Question

what is the approximate distance between seaside and crawford? based on the coordinate grid... approximately blank miles. (coordinate grid with x-axis from -8 to 8, y-axis from -8 to 8, points labeled seaside, landview, crawford)

Explanation:

Step1: Identify coordinates

From the graph, let's assume each grid square is 1 unit (mile).

• Coordinates of Seaside: Let's say from the grid, Seaside is at \((-2, 4)\) (since it's 2 units left of y - axis and 4 units up).
• Coordinates of Crawford: Crawford is at \((3, -1)\) (3 units right of y - axis and 1 unit down).

Step2: Apply distance formula

The distance formula between two points \((x_1,y_1)\) and \((x_2,y_2)\) is \(d=\sqrt{(x_2 - x_1)^2+(y_2 - y_1)^2}\)

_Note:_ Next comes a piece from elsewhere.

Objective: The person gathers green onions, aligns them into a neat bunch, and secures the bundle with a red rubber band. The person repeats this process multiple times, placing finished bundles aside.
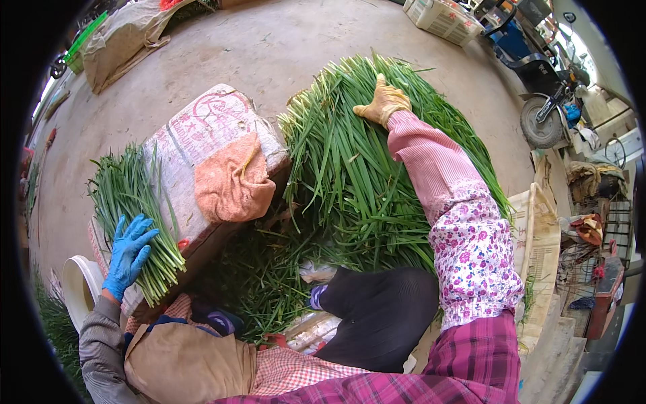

Substitute \(x_1=-2,y_1 = 4,x_2=3,y_2=-1\) into the formula:

First, calculate \((x_2 - x_1)\) and \((y_2 - y_1)\)
\(x_2 - x_1=3-(-2)=3 + 2=5\)
\(y_2 - y_1=-1 - 4=-5\)

Then, calculate \((x_2 - x_1)^2+(y_2 - y_1)^2\)
\((5)^2+(-5)^2=25 + 25=50\)

Now, find the square root of 50: \(d=\sqrt{50}\approx7.07\approx7\) (or more accurately, \(\sqrt{50}\approx7.1\), but if we consider grid - based approximation, we can also use the Pythagorean theorem by counting the horizontal and vertical distances. The horizontal distance between - 2 and 3 is \(3-(-2)=5\) units, the vertical distance between 4 and - 1 is \(4-(-1)=5\) units (taking absolute value for distance). Then the distance is \(\sqrt{5^2 + 5^2}=\sqrt{25 + 25}=\sqrt{50}\approx7.1\), which is approximately 7 or 7.1 miles. If we assume each grid is 1 mile, the approximate distance is about 7 miles (or 7.1 miles, but 7 is a common approximation).

Answer:

Approximately \(\boldsymbol{7}\) (or \(\boldsymbol{7.1}\)) miles. (If we take the more precise value of \(\sqrt{50}\approx7.07\), we can say approximately 7 miles or 7.1 miles. The answer may vary slightly depending on the exact coordinates, but the key is to use the distance formula between the two points' coordinates.)